2022

reading goal: 25 books - at least 5 non-fiction books - at least 5 books by writers of colour.

the numbers so far: 4 books read: 3 fiction, 1 non-fiction - no re-reads.

if a single book spans more than one month of reading, it is catagorized in the month I finished it. I am doing away with ratings this year.

january

Cover of The Midnight Library.

The Midnight Library by Matt Haig

read

book club pick

heard a bit of the adaptation on BBC radio 4 last year, picked it back up for book club. a good new year's pick and an engaging read. reached me at a good time for this kind of message.

the discussion surrounding depression is complex, and I don't think this book is interested in that kind of complexity. but I do think it offers an accesible way of conceptualizing how much both our choices and our perspective can shape our lives.

additionally—I just started a creative writing program, and this book is a great introduction to structuring chapters. I was pleasantly surprised to see that the chapters are all titled (gosh do I miss chapter titles) and though they are short, many of them end on cliffhanger or moment of suspense. it is easy for chapters to feel somewhat arbitrary, or just representative of a change in time/place. Matt Haig's chapters end with anticipation for the next. it seems simple, but this is the real art of the page-turner.

february

Cover of There's No Such Thing As An Easy Job

There's No Such Thing As An Easy Job by Kikuko Tsumura translated by Polly Barton

read

started in may 2021 and was enjoying it, but reading slowly; didn't finish before my loan had to go back to the library. picked it back up in january. finally finished it in february!

as you might have guessed from how long it took me to finish, this book didn't have a firm grasp on me. but as the jobs took our protagonist into increasingly absurd situations, I became increasingly interested. how interesting something appears stems from how much attention we pay to it. our protagonist, being who she is, can't help but get overly involved, and so even the most seemingly mundane jobs can become strange and wonderful adventures.

Cover of The Vanishing Half by Brit Bennett.
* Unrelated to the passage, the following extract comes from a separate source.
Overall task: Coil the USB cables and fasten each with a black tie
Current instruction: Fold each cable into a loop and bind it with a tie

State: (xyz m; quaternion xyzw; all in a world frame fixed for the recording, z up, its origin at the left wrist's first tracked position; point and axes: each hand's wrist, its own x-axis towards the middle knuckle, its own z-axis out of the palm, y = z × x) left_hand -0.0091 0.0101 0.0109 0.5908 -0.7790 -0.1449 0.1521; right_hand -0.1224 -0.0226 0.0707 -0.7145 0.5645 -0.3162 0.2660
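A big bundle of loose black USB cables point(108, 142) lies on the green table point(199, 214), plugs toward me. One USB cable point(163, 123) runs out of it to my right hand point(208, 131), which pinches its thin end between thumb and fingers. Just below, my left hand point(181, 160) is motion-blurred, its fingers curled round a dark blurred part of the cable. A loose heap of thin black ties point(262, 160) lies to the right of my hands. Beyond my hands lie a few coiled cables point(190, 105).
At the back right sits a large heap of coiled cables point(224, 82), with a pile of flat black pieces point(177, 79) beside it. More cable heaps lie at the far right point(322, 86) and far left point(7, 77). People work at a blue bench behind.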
The Vanishing Half by Brit Bennett

read

book club pick

read this in fits and starts, never disappearing into it. an enjoyable, complex read. it builds layers of complexity as we go, watching the twins grow up, then their girls. and that's how life goes, starting off simple even when it's hard, then getting complicated even when it's good.

march

Cover of Braiding Sweetgrass.

Braiding Sweetgrass: Indigenous Wisdom, Scientific Knowledge, and the Teachings of Plants by Robin Wall Kimmerer

read

book club pick

thanks to sarah, I am reading another science book. one a year seems like a reasonable number! but for real, this book appeals to my sensibilities as a storyteller and does what I think all great books do: gives me a new lens through which to look at the world. a lens which can sharpen our focus on gratitude, reciprocity, and empathy.

april

Cover of The Hobbit.

The Hobbit by J.R.R. Tolkien

currently

book club pick

after three book club picks that dealt with some heavy stuff (suicidal ideation, racism and colourism, the lingering impacts of colonialism), we have opted for a lighter read. so off I go, into a land of hobbits, dwarves, trolls, dragons, and adventure.

Cover of Her Body and Other Parties

Her Body and Other Parties by Carmen Maria Machado

currently

I am on a mission to read and write more short stories this year. there is a vein of fantasy, sensuality, and horror running through Machado's work that I find totally delicious.

on the shelf
Cover of The Long Game 1996-2003: The Inside Story of How the BBC Brought Back Doctor Who.

The Long Game 1996-2003: The Inside Story of How the BBC Brought Back Doctor Who by Paul Hayes

set aside

after hearing Paul Hayes on The Doctor Who Show podcast, I was curious enough about this book to buy it. there may as well be a sticker on the cover that reads "for Whovians only" but nevertheless it is a worthwhile read and offers insight into the inner workings of the BBC. it's just, uh, dense.

Cover of Beowulf: A New Translation

Beowulf: A New Translation by Maria Dahvana Headley

set aside

started in april 2021 and was enjoying it right up until I set it aside! I am a distracted reader, but keen to pick this one back up.